## YOUR TASK:
Every line of the data below is to be duplicated exactly, pictures excepted.

## DATA EXTRACT:
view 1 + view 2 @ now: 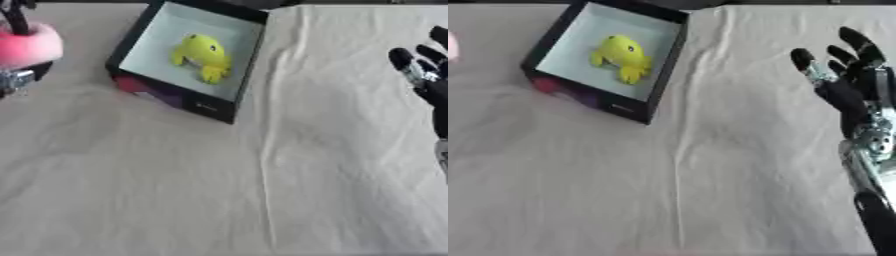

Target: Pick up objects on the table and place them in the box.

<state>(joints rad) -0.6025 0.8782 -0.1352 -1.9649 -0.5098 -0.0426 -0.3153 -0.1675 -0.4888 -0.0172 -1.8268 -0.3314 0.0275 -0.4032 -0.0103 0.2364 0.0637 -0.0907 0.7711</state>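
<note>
A black-walled cardboard box (654, 75) with a pale interior sits askew at the far left of the cream cloth-covered table (710, 190). A yellow frog-shaped soft toy (621, 56) lies inside it. The right hand (846, 85) hovers at the right edge, fingers straight and spread, well apart from the box.

We get soft, even overhead light, nothing harsh. The cream cloth-covered table (332, 165) shows only faint crease shadows. Everything's blurry, worst on the pink round object (26, 45) at the left edge.
</note>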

## SOLUTION FOR THIS PROBLEM:
view 1 + view 2 @ now: 

Target: Pick up objects on the table and place them in the box.

<state>(joints rad) -0.6025 0.8782 -0.1352 -1.9649 -0.5098 -0.0426 -0.3153 -0.1675 -0.4888 -0.0172 -1.8268 -0.3314 0.0275 -0.4032 -0.0103 0.2364 0.0637 -0.0907 0.7711</state>
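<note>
A black-walled cardboard box (654, 75) with a pale interior sits askew at the far left of the cream cloth-covered table (710, 190). A yellow frog-shaped soft toy (621, 56) lies inside it. The right hand (846, 85) hovers at the right edge, fingers straight and spread, well apart from the box.

We get soft, even overhead light, nothing harsh. The cream cloth-covered table (332, 165) shows only faint crease shadows. Everything's blurry, worst on the pink round object (26, 45) at the left edge.
</note>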

The exercise requires no additional content.